届かぬ想い
「どうして?…」と言いながら僕は、気を失った。
僕には彼女がいる。とても優しい。その彼女と付き合って10年が経とうとしている。もう少ししたら、彼女の誕生日だ。僕は、花屋に行って花を選んでいた。まだ、数週間早いけどまぁいっかという気持ちで花を選び購入した。そして、彼女の家に泊まったとき指を内緒で測って婚約指輪を作った。僕は、彼女にプロポーズをしようと思う。でも、今日は早めに花束だけを渡そうと決めた。彼女の家に向かった。
ピンポーン…ガチャ
「は〜い。あれっ?どうしたの?」と聞く彼女の目の前に僕は花束を差し出す。
「ちょっと早めの誕生日プレゼント!花束!」と僕。
「わぁ!綺麗!誕生日当日まで枯らさないようにしなくちゃっ!」というので、僕は嬉しかったし早く彼女の誕生日が来てほしいも思った。
「部屋上がってく?」というので、
「じゃあ少しだけお邪魔しようかな。」と言うと、
「ちょっと、待っててね!部屋片付けるから!」と言って部屋の中に姿を消した。15分程度待っていたら、
「おまたせ!」と彼女が言うので、僕は部屋の中に入った。
彼女の部屋に入ったのは久しぶりだった。ここ最近は、断られてばかりだったから。それから何時間かしたあとに、僕は彼女の部屋を出て家に帰った。

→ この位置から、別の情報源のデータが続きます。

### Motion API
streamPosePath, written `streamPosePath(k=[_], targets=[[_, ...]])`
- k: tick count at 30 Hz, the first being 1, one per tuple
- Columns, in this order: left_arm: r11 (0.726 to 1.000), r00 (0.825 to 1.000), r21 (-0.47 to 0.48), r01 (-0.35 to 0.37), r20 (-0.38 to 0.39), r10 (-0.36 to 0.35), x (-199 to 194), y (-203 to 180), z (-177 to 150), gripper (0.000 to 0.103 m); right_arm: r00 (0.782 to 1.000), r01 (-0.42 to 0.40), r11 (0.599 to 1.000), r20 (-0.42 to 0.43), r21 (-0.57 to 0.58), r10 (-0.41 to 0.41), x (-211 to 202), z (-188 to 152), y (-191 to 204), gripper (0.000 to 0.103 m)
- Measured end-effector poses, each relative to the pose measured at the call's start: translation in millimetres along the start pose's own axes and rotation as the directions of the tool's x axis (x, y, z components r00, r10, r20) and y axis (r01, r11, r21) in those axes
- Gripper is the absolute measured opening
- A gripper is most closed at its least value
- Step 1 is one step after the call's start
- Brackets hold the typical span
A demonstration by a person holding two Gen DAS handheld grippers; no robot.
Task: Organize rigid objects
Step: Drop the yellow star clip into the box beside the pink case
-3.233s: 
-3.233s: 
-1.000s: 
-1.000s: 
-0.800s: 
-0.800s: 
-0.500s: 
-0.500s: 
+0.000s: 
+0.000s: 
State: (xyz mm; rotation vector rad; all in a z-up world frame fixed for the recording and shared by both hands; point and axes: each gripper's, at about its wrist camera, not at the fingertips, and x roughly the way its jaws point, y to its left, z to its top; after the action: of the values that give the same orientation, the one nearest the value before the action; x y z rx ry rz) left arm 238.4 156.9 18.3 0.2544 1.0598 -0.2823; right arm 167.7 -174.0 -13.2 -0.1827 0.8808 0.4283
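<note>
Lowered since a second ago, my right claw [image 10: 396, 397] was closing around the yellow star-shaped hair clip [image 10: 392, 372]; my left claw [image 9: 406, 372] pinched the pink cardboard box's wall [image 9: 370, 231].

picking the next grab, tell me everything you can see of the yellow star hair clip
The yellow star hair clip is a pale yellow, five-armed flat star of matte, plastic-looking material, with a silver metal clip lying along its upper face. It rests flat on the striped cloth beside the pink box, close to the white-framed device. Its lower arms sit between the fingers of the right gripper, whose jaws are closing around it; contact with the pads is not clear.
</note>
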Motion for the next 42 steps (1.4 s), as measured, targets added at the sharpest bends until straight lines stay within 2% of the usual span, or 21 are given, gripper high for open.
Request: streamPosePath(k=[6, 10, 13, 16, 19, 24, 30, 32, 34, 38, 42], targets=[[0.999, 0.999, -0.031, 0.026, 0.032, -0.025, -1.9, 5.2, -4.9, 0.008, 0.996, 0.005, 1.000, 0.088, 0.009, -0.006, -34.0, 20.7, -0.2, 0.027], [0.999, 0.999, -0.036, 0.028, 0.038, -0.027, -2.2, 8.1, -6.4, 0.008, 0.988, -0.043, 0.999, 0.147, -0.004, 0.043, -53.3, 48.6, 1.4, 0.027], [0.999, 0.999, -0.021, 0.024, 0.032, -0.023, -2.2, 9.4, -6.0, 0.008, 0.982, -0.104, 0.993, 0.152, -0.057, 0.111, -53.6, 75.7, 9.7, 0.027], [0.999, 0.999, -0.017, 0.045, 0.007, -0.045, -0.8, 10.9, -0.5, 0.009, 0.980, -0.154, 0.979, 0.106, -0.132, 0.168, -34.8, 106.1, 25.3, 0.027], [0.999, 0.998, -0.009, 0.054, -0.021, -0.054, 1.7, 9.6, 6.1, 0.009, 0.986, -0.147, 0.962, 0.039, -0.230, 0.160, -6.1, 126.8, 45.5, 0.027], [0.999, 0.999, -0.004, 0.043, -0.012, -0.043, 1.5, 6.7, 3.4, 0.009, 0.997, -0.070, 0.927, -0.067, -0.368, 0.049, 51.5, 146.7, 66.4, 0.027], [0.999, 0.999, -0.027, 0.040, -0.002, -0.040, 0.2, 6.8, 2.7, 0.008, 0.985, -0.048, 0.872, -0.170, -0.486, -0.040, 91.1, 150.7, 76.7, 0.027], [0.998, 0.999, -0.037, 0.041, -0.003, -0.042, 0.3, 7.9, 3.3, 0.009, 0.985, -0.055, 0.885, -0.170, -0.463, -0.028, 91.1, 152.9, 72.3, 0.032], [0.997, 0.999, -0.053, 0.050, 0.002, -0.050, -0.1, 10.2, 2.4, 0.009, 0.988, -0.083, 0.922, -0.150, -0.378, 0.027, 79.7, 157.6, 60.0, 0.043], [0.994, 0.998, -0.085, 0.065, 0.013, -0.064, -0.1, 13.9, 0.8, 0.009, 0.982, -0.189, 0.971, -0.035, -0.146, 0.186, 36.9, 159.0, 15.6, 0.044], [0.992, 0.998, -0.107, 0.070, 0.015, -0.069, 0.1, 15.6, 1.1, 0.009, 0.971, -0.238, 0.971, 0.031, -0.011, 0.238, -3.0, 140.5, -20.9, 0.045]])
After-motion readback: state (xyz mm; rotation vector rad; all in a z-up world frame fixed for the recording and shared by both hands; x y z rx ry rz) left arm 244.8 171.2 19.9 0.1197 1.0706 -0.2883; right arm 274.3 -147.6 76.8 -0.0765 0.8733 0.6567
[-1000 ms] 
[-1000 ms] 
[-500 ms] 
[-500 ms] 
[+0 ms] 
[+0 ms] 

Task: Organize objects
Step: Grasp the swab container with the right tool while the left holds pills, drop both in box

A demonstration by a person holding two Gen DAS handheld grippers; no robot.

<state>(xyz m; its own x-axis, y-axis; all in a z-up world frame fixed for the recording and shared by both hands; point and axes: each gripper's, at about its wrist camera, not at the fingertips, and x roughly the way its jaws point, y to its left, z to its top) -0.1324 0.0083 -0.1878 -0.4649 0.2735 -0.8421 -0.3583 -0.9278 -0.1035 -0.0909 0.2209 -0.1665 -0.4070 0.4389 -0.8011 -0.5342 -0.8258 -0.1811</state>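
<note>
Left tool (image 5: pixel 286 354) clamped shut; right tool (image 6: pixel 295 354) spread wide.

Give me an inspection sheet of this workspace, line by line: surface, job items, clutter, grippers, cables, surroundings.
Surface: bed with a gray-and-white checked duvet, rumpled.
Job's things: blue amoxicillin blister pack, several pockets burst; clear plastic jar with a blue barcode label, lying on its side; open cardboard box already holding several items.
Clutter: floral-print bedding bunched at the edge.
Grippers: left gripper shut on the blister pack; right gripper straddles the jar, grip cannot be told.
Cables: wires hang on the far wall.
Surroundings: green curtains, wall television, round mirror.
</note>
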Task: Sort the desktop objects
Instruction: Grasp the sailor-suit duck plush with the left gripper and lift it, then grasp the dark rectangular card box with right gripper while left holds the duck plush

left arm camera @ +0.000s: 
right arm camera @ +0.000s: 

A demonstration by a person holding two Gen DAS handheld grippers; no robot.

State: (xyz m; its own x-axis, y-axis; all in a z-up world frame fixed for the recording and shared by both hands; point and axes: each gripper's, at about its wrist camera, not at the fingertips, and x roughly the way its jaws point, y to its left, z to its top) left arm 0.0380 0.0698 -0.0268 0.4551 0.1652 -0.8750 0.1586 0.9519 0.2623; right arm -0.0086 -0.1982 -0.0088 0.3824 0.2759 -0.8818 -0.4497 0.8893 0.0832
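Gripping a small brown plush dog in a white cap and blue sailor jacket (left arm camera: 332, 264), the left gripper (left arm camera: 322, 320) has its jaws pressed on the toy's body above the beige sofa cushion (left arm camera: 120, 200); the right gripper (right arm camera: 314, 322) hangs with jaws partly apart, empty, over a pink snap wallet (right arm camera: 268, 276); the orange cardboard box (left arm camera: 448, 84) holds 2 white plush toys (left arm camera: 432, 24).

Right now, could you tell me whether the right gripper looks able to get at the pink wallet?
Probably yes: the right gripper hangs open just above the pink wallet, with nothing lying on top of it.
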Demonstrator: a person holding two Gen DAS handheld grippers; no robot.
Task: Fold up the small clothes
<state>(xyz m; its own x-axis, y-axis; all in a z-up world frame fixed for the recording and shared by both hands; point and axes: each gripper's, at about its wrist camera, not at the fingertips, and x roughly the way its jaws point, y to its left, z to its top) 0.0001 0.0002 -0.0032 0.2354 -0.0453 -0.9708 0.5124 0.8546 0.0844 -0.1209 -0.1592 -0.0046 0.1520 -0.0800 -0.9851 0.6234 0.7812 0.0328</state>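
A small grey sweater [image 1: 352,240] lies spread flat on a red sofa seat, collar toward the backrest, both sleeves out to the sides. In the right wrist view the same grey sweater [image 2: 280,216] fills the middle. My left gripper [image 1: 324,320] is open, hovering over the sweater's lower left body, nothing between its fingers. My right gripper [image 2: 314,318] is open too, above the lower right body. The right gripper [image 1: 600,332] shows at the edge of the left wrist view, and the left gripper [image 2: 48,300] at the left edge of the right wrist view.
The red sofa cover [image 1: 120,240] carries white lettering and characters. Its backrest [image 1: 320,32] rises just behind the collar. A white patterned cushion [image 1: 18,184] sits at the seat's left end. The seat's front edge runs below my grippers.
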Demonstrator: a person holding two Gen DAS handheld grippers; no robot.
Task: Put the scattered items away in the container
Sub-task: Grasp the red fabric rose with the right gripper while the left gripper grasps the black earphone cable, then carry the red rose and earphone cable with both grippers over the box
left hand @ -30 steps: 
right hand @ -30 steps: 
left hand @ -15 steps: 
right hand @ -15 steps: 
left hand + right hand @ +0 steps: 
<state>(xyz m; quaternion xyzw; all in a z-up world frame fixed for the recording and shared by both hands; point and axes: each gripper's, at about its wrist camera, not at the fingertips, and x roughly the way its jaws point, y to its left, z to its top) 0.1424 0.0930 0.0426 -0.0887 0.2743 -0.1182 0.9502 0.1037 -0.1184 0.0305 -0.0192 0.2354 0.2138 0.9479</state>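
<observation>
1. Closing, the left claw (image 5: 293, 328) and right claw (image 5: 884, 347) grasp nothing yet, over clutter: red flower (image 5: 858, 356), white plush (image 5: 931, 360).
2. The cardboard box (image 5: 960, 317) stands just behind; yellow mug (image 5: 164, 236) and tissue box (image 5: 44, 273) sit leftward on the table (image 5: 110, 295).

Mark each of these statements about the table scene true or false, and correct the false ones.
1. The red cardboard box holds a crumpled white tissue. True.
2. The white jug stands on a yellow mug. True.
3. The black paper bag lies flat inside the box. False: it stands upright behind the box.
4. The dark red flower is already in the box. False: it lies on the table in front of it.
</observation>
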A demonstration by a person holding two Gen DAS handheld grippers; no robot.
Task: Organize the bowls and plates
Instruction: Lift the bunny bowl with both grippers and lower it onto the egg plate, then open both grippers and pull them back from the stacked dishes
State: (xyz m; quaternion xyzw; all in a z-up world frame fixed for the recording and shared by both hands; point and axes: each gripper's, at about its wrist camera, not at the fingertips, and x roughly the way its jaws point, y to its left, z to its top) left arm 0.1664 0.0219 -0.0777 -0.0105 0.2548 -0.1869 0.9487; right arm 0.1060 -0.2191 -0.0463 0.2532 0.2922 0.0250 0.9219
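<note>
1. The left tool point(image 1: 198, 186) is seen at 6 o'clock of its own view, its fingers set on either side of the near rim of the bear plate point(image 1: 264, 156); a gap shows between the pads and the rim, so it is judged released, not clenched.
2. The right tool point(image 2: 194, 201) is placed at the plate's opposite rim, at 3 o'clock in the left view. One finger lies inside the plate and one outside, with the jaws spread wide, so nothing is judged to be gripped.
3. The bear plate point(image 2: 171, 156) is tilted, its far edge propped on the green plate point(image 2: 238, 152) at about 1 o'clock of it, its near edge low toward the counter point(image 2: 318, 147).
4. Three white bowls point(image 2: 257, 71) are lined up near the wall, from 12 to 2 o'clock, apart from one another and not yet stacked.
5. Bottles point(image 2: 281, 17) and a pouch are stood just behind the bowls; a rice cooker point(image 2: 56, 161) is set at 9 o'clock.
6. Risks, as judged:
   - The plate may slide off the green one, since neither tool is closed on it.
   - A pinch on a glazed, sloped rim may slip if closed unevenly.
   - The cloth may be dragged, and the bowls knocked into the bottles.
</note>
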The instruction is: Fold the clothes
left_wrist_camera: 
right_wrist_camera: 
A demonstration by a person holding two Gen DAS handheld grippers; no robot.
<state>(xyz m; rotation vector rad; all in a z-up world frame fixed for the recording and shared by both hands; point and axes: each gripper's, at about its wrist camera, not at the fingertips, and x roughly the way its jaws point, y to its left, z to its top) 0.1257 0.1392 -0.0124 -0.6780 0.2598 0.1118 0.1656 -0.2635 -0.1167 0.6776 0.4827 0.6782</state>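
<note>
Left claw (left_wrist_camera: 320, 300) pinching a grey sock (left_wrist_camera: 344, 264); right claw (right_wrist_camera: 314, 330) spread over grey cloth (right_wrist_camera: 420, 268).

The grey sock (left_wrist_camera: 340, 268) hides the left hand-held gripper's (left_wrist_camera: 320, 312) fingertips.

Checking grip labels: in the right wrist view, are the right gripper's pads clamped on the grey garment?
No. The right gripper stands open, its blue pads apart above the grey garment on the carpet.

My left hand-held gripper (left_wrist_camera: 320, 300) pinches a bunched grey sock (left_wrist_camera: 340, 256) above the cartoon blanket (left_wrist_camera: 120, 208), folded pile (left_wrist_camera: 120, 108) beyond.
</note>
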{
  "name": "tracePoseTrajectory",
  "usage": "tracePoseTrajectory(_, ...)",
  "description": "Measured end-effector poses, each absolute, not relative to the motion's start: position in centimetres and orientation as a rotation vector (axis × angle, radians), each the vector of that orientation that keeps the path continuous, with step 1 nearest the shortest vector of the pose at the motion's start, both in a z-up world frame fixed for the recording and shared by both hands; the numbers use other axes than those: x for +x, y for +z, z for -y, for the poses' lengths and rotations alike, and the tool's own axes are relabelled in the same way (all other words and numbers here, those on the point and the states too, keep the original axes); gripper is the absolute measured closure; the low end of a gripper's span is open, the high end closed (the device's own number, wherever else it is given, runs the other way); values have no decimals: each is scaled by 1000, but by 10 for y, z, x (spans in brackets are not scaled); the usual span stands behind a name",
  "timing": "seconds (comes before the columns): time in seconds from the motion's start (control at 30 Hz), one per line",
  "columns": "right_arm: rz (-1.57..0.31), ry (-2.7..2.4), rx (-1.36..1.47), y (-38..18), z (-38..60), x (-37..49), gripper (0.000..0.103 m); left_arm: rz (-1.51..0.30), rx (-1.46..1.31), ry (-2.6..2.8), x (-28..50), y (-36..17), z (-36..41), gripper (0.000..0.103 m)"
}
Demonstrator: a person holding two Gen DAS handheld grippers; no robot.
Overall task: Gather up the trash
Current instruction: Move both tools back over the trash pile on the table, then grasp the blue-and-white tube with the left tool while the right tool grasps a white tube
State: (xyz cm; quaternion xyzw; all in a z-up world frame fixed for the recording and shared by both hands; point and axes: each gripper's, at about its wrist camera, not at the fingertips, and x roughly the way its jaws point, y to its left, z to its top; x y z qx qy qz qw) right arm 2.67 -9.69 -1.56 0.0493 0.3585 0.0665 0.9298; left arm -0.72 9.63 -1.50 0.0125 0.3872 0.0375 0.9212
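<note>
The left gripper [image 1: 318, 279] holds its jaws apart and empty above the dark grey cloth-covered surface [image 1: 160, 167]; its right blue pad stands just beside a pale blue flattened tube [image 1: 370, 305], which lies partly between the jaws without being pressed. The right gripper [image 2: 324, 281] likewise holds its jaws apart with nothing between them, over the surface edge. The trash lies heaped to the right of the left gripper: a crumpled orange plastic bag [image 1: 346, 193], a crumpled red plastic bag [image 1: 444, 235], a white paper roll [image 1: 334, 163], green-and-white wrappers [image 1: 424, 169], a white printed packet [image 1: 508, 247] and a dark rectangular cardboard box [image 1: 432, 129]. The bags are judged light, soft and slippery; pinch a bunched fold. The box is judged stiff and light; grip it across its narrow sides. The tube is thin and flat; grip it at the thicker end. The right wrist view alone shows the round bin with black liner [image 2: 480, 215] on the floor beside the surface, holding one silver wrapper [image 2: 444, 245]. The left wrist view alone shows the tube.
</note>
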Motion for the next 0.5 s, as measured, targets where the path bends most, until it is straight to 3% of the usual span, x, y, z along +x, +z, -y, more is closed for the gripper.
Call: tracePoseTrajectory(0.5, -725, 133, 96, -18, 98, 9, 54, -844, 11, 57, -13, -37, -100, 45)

誕生日当日、僕は指輪を準備した。今日僕はプロポーズをしようと思う。この10年間彼女に尽くしてきた。だから、断られるはずがない。彼女の家につく。
ピンポーン…ガチャ
「いらっしゃい〜。」と彼女が言って、中に上がらせてくれた。
「お邪魔しまーす!」と僕が靴置き場の靴を整頓していると、明らかに僕ではない知らない男性の靴が一足あった。僕は、彼女のお父さんのかと思いそのときは気にとめなかった。だが、誕生日会が進むにつれて彼女の部屋に違和感を感じた。まず、エプロンが前は一個だったのに2個になってること。洗面台の歯ブラシが2個になっていること。さまざまな場所で僕ではない誰かを家に上げた形跡が残されていた。そんなことを考えながら彼女を見るとケータイばっか見ていた。家に来てからずっとケータイで何かやり取りしている。もしかして…そんなことを思いながら、彼女と何か話すきっかけを作ろうも思い
「ねぇねぇ!僕がプレゼントした花束って…」そこまで言うと彼女は、
「あぁ〜、枯れちゃった。だけど、ドライフラワーにして、飾ってあるよ。」と彼女が指を差した方を見ると飾られてた。嬉しかった。でも、嬉しい時間はつかの間だったドライフラワーを見に行こうと彼女に背を向けた瞬間。ドンッ!と鈍い音が鳴り、後ろを向くと知らない男がいた。彼が持っているバッドの先には血が付いてる。僕の頭から、温かいものが垂れる。血だった。
「どうして?…なんで?誰その人、せ…説明してよ。」と彼女に言うと、彼女は冷めた目をして、
「うるせぇんだよ。私はずっと我慢してきたの。好きでもない人から金だけとるために一緒にいたの気づかなかったの?ハハハッ。あなたに最初から好意なんてなかったのよ。」と言った。すると、僕のズボンの左ポケットから何かが出てきた。あぁ、そうだった。彼女にプロポーズをする予定だったんだ。
僕は、男性に首を縛られてる。彼女と目が合う。笑ってる。僕は、息ができなくてもがく。すると、上からドライフラワーが落ちてきた。
ドライフラワーのように色褪せた僕の届かぬ想いは、彼女に伝えられなかった。